No, they don’t wear specs but they have whitish or yellow rings around their eyes that make them look like they are wearing glasses.  These markings are unique like a fingerprint.

Do they like marmalade?

Well yes, fruit is the main part of their diet.  Plus a tiny bit of honey – so that bit is true.   They are also partial to a bit of fish.

Are there still bears in circuses?

It is now illegal in Peru to keep bears in captivity – in circuses or as pets.  The film “Manos and Garras” by Bernie Peyton is the story of Yinda the bear, taken to Chaparri by her owner who then stayed on the reserve in a tent until Yinda her pet was happy to go off and fend for itself.

Where else can I see the Spectacled Bear?

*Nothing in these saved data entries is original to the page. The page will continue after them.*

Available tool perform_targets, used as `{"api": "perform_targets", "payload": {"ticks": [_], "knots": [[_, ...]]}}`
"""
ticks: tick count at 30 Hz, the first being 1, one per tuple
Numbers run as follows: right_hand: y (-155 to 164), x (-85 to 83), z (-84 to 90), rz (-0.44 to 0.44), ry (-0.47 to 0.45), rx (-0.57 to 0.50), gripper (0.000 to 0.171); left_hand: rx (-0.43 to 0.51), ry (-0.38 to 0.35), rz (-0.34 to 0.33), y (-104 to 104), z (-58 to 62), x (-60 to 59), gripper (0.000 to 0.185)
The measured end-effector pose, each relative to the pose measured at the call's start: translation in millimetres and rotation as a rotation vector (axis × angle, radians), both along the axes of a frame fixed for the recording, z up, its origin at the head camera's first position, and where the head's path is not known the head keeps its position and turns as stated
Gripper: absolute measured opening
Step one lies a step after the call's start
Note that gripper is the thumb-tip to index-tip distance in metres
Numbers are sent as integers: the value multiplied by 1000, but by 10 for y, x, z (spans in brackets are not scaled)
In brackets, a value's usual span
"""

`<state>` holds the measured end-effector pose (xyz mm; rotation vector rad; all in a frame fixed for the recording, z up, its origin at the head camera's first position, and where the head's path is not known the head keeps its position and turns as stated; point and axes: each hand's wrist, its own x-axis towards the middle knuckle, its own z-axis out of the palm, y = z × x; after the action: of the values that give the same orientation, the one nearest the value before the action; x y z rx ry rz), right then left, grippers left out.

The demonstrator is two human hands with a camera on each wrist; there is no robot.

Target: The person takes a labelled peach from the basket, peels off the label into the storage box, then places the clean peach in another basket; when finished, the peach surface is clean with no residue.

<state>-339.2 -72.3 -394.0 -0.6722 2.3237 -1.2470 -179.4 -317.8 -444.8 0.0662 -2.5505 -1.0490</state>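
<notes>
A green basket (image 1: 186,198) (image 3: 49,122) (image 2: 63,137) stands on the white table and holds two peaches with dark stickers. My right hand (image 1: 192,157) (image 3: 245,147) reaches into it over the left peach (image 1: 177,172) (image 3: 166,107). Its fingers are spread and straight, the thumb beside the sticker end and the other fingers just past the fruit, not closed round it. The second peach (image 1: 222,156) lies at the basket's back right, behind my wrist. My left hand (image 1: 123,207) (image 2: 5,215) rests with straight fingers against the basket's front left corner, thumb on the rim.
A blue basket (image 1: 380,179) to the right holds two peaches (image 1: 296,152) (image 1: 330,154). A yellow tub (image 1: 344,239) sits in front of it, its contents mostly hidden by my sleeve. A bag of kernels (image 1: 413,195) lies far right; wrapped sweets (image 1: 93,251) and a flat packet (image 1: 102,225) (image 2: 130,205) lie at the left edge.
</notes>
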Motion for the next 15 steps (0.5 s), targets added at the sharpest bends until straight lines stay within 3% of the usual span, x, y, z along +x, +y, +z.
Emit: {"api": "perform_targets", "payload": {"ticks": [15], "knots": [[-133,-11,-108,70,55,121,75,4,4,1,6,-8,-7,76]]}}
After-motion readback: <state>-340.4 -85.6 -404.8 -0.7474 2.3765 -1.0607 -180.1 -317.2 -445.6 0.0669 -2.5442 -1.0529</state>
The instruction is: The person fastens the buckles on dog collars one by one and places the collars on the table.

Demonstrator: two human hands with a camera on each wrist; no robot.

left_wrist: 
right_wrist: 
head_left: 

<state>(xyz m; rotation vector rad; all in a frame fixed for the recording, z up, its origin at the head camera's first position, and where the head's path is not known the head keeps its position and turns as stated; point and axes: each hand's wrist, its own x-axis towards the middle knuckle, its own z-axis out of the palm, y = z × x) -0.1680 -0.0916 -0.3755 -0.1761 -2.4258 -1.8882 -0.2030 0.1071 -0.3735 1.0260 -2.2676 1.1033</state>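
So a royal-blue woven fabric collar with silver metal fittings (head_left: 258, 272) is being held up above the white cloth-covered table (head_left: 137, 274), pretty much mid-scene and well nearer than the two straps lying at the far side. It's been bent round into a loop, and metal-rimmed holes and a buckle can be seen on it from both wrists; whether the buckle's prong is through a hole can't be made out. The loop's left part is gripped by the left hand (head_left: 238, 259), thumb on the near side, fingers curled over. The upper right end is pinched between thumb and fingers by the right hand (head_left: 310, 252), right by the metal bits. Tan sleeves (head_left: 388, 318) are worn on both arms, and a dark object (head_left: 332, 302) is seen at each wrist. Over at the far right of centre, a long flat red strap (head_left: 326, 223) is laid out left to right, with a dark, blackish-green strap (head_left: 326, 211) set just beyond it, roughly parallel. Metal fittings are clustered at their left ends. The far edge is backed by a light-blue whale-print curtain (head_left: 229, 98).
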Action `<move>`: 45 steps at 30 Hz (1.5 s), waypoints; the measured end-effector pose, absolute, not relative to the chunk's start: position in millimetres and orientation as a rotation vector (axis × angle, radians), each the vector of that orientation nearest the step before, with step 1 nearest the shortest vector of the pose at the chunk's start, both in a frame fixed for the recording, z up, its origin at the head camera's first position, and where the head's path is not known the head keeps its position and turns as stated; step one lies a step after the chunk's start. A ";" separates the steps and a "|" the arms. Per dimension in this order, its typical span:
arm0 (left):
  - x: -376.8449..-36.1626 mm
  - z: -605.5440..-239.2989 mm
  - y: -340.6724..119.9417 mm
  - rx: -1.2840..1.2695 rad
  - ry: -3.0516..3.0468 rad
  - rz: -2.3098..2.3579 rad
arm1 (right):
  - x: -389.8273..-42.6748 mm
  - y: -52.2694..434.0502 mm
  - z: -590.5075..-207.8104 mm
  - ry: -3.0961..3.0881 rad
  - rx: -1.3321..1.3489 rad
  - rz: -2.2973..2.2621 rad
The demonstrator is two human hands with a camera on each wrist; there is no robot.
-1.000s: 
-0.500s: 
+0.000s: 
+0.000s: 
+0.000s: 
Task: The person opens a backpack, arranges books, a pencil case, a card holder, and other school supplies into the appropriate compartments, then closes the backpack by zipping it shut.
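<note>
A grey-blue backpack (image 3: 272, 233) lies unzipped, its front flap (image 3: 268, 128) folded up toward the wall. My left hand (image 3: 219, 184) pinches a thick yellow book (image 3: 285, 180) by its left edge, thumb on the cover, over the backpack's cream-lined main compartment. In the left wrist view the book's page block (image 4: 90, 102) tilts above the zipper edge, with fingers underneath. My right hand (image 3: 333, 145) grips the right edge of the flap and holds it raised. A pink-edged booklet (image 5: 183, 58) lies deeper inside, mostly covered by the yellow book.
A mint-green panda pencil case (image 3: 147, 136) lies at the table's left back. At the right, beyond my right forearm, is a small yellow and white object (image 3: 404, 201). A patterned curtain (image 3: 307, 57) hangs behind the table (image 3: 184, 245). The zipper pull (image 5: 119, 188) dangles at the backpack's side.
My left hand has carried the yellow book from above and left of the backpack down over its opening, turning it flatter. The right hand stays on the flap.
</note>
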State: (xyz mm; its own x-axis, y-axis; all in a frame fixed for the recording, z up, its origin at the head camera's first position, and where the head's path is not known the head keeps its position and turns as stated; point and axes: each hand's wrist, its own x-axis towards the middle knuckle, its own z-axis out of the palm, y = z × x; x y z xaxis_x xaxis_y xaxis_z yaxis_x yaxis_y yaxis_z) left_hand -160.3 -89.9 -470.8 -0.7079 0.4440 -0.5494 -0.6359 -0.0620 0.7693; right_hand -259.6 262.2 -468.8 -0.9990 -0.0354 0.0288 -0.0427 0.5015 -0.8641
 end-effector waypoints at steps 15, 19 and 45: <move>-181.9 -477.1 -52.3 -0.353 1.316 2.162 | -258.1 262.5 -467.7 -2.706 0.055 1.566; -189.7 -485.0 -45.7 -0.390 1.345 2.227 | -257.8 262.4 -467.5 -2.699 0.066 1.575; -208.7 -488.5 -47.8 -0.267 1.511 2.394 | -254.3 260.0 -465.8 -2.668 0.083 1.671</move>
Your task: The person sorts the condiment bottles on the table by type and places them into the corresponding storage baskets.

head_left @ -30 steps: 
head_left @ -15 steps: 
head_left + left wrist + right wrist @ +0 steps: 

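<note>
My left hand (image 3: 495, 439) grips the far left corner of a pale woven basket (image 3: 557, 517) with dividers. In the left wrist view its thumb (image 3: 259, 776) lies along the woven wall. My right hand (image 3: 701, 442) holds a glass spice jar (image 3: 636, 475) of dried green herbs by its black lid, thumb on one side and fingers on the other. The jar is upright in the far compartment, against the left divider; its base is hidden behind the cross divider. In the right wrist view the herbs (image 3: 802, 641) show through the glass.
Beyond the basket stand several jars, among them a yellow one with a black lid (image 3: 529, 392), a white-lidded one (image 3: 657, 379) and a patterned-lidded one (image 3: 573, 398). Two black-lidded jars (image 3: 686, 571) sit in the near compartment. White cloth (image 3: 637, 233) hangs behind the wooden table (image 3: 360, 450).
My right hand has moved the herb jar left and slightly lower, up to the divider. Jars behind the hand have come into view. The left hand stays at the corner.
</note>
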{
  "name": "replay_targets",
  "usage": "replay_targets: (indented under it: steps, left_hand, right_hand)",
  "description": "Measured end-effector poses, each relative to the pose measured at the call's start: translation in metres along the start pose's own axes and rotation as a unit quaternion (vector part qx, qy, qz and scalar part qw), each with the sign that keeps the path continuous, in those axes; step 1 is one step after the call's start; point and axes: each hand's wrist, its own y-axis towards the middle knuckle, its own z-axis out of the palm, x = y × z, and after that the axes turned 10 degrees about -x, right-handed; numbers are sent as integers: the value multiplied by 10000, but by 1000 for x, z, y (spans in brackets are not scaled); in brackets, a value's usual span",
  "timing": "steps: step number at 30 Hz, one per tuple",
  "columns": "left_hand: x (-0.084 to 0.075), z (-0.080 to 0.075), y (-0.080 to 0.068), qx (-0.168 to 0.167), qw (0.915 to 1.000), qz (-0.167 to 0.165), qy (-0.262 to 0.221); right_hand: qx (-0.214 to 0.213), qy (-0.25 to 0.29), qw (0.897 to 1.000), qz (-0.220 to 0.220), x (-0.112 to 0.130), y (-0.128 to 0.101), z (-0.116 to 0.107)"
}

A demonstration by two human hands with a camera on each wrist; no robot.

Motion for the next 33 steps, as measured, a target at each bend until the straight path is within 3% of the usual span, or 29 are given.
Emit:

There is a chance to see the bear on the Inca Trail to Machu Picchu, or in the small sanctuary in the grounds of the Pueblo Hotel near the site.  In Ecuador communities are working to preserve the cloud forest habitat of the bears in the north of the country.

And Finally…

We went to Chaparri to see the bears but really appreciated the calm, relaxed atmosphere, the great guides, and the myriad of other animals, birds and reptiles.  You would never believe for example that the White Winged Guan is critically endangered from the way it hops about the kitchen roof.  Please contact me if you would like any more information on Chaparri or the bears.

Small fox

This fox came to check out what we were having for dinner

Donkey standing in a clearing

Could this be the happiest donkey in Peru?